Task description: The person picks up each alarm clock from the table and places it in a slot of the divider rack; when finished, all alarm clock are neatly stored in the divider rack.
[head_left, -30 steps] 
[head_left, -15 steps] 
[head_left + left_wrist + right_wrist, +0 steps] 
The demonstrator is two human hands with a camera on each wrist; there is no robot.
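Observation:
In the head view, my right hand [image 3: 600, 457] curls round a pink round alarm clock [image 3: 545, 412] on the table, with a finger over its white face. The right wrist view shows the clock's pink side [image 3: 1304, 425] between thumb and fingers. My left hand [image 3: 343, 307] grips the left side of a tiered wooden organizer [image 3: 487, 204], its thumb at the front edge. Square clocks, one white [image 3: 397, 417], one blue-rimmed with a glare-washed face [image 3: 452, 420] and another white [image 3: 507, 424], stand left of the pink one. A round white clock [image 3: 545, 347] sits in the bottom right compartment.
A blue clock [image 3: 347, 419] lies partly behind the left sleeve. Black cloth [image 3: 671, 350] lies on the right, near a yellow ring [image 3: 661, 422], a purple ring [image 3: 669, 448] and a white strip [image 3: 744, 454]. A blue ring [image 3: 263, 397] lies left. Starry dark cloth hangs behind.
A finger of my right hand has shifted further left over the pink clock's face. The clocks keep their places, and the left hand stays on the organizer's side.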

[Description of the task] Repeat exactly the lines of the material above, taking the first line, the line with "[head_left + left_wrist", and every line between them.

[Reply]
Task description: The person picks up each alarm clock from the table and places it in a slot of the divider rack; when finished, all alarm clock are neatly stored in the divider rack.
[head_left, -30 steps] 
[head_left, -15 steps] 
[head_left + left_wrist + right_wrist, +0 steps] 

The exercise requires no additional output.